MaisPB –  A segunda faixa, “Sol da Beleza” , traz outra batida, define bem essa parceria que mistura signos e exalta o amor, o fim das trevas, é tão bonita. Vamos falar dessa canção?

Zeca Baleiro⁃ “Sol da Beleza” é um hino solar. É uma exaltação ao amor, à música, às coisas positivas e boas da vida. É um contraponto a este tempo de trevas que estamos vivendo no Brasil e no mundo, de uma confusa adesão a posturas neofascistas, que são a negação de todos os valores civilizatórios e humanistas nos quais acreditamos.

 MaisPB –   Muitos músicos abrilhantam o disco  – Ryuichi Sakamoto (piano em “Naus”), Sacha Amback (piano e synths em “Alma Bossa Nova”), Dadi e Rogério Delayon (baixo e guitarra em “Sol da Beleza”), Swami Jr. e Bebê Kramer (violão 7 cordas e acordeon em “Chuva na Guanabara”), Tiquinho (trombones em “Flor do Beijo”) e Cosme Vieira (acordeon em “Carona”).
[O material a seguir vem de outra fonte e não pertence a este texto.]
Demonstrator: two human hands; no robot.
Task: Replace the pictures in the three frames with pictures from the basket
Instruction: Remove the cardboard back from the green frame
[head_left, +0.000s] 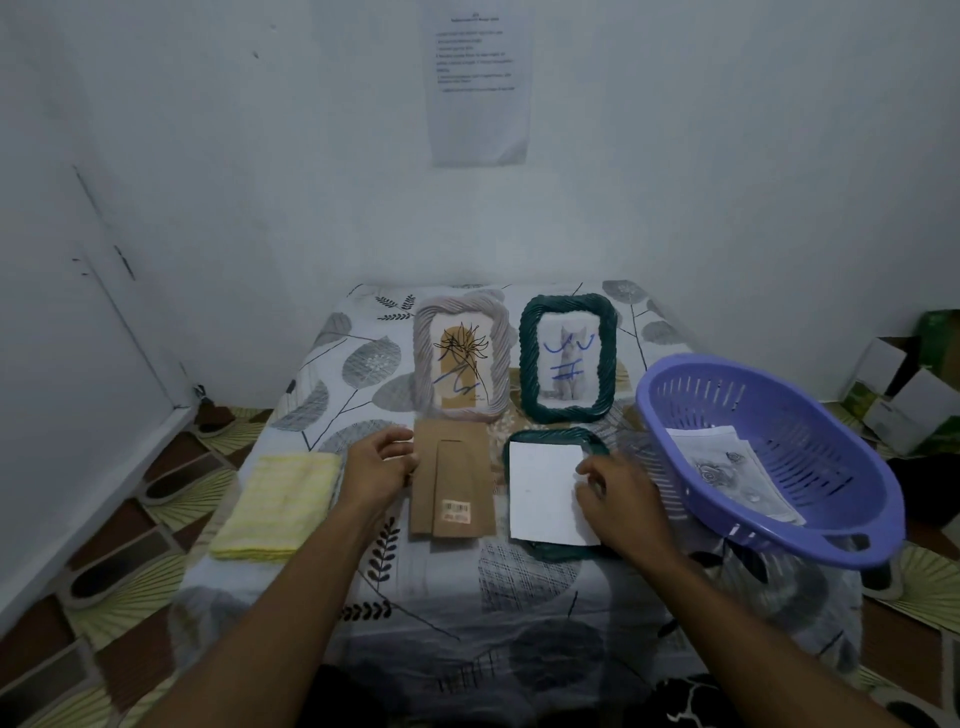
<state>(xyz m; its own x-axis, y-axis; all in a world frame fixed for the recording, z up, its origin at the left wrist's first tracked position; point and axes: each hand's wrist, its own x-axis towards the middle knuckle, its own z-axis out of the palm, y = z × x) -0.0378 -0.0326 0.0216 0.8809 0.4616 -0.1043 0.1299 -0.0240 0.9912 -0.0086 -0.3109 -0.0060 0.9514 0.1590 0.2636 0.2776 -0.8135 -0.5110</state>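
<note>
A dark green frame (561, 436) lies face down near the table's middle, with a white picture sheet (543, 488) lying in it back side up. My right hand (615, 493) pinches that sheet's right edge. My left hand (376, 465) rests open against the left edge of a brown cardboard frame back (452, 483) with a barcode sticker. Behind them a pale frame (461, 358) with a flower drawing and a second green frame (568, 358) with a cat picture lie face up. The purple basket (831, 551) at the right holds several printed pictures (727, 467).
A folded yellow cloth (278, 506) lies at the table's left. The small table (467, 597) has a leaf-print cover and stands against a white wall with a printed sheet (480, 83) taped on it. Cardboard boxes (904, 395) are on the floor at the right.
</note>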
Flávio Venturini,  parceiro seu, Baleiro, toca órgão em O Dia em que Jeremias Vaqueiro viu o mar pela primeira vez”  Vale a pena agradecer, né?

Zeca Baleiro⁃ Vale muito rs. Foram muitas participações incríveis e luxuosas. Flávio é meu parceiro e amigo e contemporâneo do Vinícius. Ambos tocaram n’O Terço, uma das bandas mais importantes do rock nacional. É um craque e um amigo muito querido.
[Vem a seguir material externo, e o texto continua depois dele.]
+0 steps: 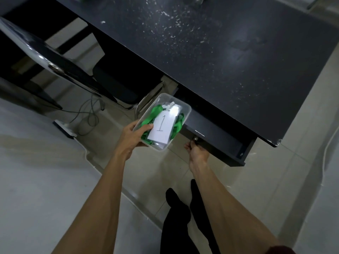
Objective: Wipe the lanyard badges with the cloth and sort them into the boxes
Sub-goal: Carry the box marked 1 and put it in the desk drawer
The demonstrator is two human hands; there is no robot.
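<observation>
Gripping the box point(185, 114), left hand point(131, 138) curls round its rim; right hand point(199, 154) pinches the drawer knob point(196, 138).

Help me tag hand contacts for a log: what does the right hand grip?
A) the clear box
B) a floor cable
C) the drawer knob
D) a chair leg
C: the right hand pinches the small knob on the drawer front under the table; the clear box is in the left hand.
</observation>
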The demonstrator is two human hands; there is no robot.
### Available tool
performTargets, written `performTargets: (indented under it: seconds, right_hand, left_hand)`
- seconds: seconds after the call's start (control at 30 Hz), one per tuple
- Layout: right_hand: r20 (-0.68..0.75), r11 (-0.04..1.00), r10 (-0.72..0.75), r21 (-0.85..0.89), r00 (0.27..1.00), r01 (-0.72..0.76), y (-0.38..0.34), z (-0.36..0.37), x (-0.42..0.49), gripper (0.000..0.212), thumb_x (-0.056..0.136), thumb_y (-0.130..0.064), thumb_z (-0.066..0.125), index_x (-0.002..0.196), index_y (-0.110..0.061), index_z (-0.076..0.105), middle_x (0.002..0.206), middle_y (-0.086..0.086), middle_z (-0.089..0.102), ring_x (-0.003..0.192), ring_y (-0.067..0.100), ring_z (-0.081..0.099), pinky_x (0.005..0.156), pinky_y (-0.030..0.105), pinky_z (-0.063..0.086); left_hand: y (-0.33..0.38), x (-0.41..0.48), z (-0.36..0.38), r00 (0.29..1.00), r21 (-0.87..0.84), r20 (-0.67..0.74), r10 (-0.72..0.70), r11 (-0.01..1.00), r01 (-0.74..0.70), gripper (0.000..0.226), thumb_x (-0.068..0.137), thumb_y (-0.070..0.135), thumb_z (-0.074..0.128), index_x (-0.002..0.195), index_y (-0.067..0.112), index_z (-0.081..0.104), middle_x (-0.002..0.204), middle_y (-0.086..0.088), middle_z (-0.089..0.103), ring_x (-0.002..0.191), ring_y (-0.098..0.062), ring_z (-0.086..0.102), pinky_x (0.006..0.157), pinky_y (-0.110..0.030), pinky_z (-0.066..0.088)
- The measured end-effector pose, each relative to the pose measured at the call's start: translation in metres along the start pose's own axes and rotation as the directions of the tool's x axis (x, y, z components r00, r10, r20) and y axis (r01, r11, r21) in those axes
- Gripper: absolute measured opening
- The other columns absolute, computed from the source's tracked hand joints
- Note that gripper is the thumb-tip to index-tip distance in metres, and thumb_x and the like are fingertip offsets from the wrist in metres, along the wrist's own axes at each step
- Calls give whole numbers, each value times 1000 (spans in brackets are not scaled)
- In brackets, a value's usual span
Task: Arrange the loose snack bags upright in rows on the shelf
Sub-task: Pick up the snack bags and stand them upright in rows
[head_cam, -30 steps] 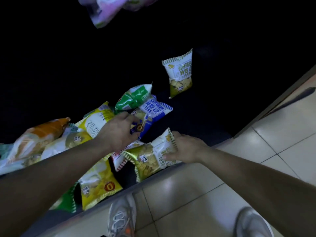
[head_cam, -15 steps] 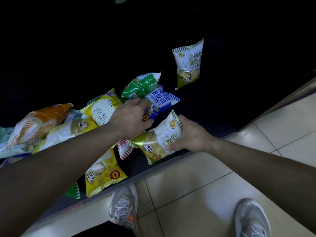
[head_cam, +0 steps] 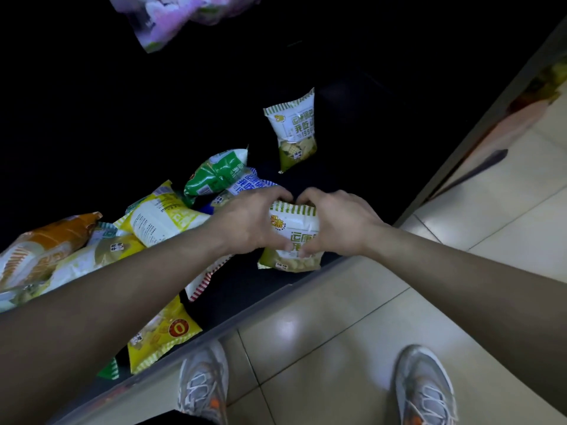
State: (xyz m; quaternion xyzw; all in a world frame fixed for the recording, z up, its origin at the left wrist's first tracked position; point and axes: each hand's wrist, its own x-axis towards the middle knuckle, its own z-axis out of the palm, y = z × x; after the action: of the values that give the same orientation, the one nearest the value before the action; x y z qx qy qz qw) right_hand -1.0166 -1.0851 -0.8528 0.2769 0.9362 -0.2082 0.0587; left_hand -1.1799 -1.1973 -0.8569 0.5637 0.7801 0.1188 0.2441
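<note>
The dark shelf (head_cam: 352, 185) filled most of the view, with the tiled floor (head_cam: 337, 332) in front of its front edge. Loose snack bags lay heaped across its left part: an orange bag (head_cam: 52, 240), a yellow-and-white bag (head_cam: 159, 216), a green bag (head_cam: 214, 176), a blue-striped bag (head_cam: 248, 182) and, by the front edge, a yellow bag (head_cam: 162, 332). The left hand (head_cam: 245, 222) and right hand (head_cam: 340, 225) each curled round one side of a green-striped white bag (head_cam: 293, 228), gripping it top seam up near the front edge, just right of the heap. A matching bag (head_cam: 294, 130) stood upright farther back, apart from the rest.
</note>
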Motion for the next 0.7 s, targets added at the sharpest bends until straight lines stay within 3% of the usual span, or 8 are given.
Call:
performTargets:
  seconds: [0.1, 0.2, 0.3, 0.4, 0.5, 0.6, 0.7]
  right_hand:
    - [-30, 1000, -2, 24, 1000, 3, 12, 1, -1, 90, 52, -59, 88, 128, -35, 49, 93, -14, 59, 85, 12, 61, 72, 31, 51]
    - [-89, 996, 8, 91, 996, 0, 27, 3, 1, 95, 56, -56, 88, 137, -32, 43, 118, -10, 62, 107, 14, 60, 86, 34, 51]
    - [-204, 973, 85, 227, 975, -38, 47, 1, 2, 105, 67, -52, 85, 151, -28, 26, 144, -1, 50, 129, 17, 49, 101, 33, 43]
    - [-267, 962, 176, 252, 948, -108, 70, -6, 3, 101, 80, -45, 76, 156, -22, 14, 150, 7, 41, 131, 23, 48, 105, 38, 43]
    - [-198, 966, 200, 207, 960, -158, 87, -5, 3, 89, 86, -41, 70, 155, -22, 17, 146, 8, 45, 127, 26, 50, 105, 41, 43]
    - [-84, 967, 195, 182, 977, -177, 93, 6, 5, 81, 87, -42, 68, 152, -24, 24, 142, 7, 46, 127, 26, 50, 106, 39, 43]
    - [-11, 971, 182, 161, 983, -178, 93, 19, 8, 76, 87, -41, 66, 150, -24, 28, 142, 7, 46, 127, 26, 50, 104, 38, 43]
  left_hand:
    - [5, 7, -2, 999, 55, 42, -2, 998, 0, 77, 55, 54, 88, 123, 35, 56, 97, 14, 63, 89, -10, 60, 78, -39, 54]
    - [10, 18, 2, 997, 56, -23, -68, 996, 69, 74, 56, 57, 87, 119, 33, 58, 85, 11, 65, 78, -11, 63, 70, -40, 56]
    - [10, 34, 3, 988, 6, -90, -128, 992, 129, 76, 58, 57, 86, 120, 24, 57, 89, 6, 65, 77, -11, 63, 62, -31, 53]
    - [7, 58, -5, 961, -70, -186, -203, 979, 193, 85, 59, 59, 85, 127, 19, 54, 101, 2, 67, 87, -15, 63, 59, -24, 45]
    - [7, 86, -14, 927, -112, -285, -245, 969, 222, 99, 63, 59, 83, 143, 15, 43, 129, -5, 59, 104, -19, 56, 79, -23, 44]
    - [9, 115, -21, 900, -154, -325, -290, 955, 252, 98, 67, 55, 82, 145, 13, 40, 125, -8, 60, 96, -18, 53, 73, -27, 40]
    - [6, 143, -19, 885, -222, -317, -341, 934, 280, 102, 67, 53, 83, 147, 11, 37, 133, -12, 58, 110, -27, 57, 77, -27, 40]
 MaisPB – Vocês produziram 14 canções, três ficaram de fora?

Zeca Baleiro⁃ Compusemos 14, mas produzimos 11 apenas. Não queríamos um disco longo, prolixo, mas nada impede que venhamos a gravar essas três e outras, que certamente virão.
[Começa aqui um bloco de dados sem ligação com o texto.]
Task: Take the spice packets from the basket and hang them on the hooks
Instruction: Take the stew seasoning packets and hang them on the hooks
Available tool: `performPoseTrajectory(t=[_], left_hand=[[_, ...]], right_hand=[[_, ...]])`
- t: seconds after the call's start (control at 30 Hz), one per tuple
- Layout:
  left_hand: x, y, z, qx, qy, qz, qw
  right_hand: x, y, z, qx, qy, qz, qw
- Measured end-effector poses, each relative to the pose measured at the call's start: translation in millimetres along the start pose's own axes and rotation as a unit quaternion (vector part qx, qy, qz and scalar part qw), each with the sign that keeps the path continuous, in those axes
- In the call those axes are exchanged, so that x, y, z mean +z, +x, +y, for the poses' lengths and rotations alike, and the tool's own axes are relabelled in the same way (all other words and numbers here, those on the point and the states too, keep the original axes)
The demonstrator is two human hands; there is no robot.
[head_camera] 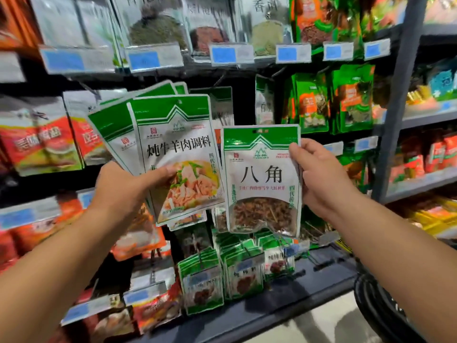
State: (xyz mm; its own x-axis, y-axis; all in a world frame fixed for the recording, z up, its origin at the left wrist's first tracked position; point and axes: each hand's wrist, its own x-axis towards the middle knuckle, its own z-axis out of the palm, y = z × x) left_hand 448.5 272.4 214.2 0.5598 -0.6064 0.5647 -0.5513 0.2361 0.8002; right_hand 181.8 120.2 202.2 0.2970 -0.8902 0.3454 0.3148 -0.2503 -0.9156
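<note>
My left hand (128, 186) grips a fanned stack of green-and-white spice packets (173, 144), held up in front of the shelf. The front packet shows a meat dish picture. My right hand (319, 174) pinches the right edge of a single green-and-white packet (262, 179) with brown spice visible through its window. That packet is upright beside the stack, its hang hole at the top. The black basket (376, 308) shows partly at the lower right. The hooks themselves are mostly hidden behind hanging packets.
Rows of hanging packets fill the display: clear spice bags (158, 23) on top, red packets (44, 144) at left, green ones (351, 100) at right, more green-and-white packets (222, 278) low down. Blue price tags (230, 54) line the rails. A grey upright post (398, 100) stands right.
</note>
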Motion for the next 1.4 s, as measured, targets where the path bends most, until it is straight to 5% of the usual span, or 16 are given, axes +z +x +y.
performPoseTrajectory(t=[0.3,0.57,0.87,1.17,1.4], left_hand=[[-13,2,2,0.023,-0.06,0.053,0.997],[1,-25,-46,-0.007,-0.042,-0.043,0.998],[19,-47,-92,-0.076,-0.047,-0.066,0.994],[28,-40,-103,-0.098,-0.034,-0.049,0.993],[44,-34,-109,-0.102,-0.086,-0.045,0.99]], right_hand=[[27,16,-11,-0.028,0.077,0.035,0.996],[9,16,43,0.023,0.034,0.041,0.998],[-21,13,130,0.138,-0.014,0.011,0.99],[-12,39,152,0.11,-0.072,0.007,0.991],[9,65,162,0.118,-0.002,0.018,0.993]])
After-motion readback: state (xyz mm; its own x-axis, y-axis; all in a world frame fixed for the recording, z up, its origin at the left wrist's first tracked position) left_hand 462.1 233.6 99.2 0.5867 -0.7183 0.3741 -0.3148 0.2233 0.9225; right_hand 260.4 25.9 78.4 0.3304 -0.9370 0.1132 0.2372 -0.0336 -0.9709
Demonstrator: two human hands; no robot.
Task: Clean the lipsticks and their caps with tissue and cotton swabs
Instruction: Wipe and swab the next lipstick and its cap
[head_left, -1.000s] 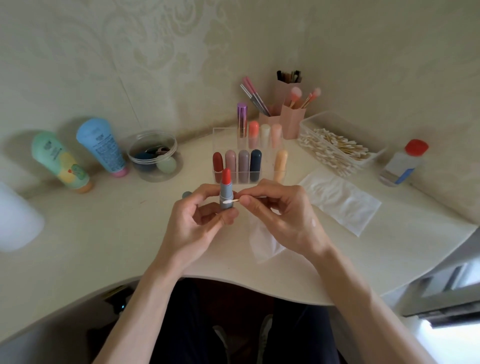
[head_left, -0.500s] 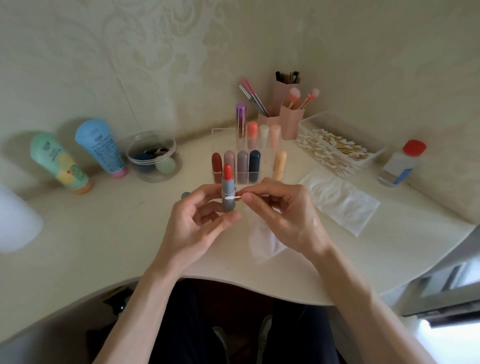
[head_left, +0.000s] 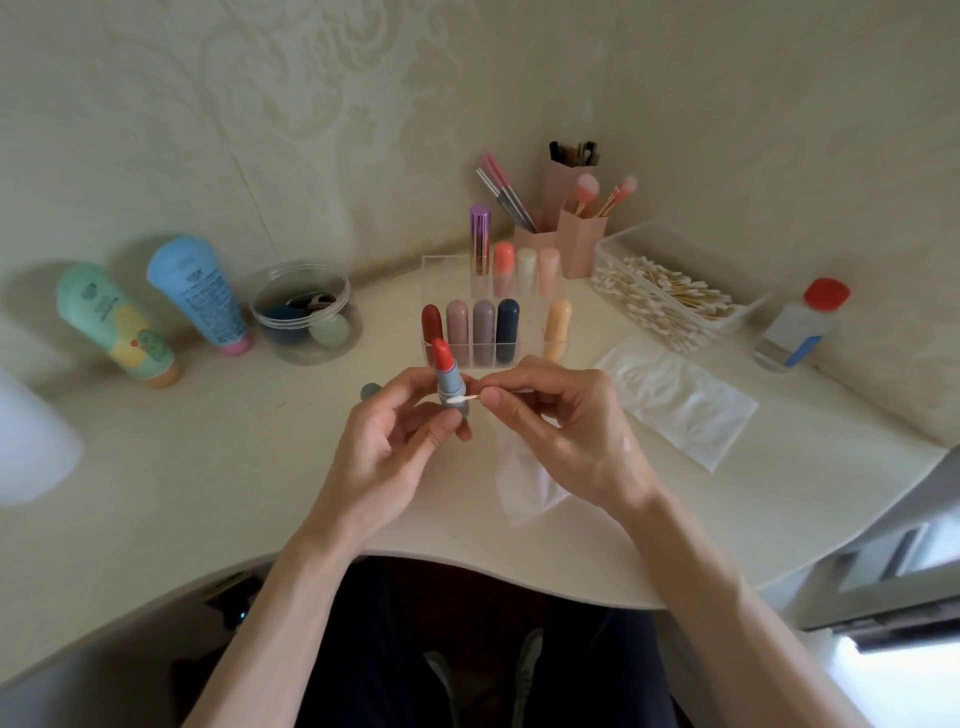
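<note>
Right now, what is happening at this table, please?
A person at the table is cleaning an open red lipstick. The left hand holds its grey tube upright; the right hand pinches a cotton swab whose tip touches the tube. Other lipsticks stand capped in a clear organizer behind, and a tissue lies to the right.

Lipstick (head_left: 451, 387): matt grey-blue plastic case, smooth waxy red stick.
Cotton swab (head_left: 465, 398): pale wooden shaft, fluffy cotton tip.
Tissue (head_left: 675, 400): white paper, crinkled.
Organiser (head_left: 434, 270): clear glossy plastic.
Swab tray (head_left: 618, 239): clear plastic.
Purple tube (head_left: 480, 234): shiny metallic finish.
Table (head_left: 208, 467): smooth, matt cream surface.
</note>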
 MaisPB – Naus é um tratado geográfico, mas o amor é o tom, sempre o amor, né?

Zeca Baleiro ⁃ Sim, o amor, o sonho de igualdade, a saudade, a ode às origens, a celebração da amizade, a fé num mundo mais amoroso e colaborativo, a dor e a glória do amor, “Naus” é isso tudo , disse o artista rindo

MaisPB – Jeremias Vaqueiro é um clássico, poderia até ser o roteiro de um curta. O que acha?

Zeca Baleiro⁃ Olha, interessante! rs. O título entrega tudo, né? Eu adoro essa, é das minhas preferidas, é muito poética. E a “cena” é muito bonita, acho, de um homem sertanejo que vê o mar pela primeira vez.

MaisPB – Aliás, na canção “Carona”, vocês deixam no ar – onde essa vida doida vai dar?

Zeca Baleiro– Rapaz, eu não tenho a menor ideia. Prefiro seguir vivendo e fazendo música, até onde for possível.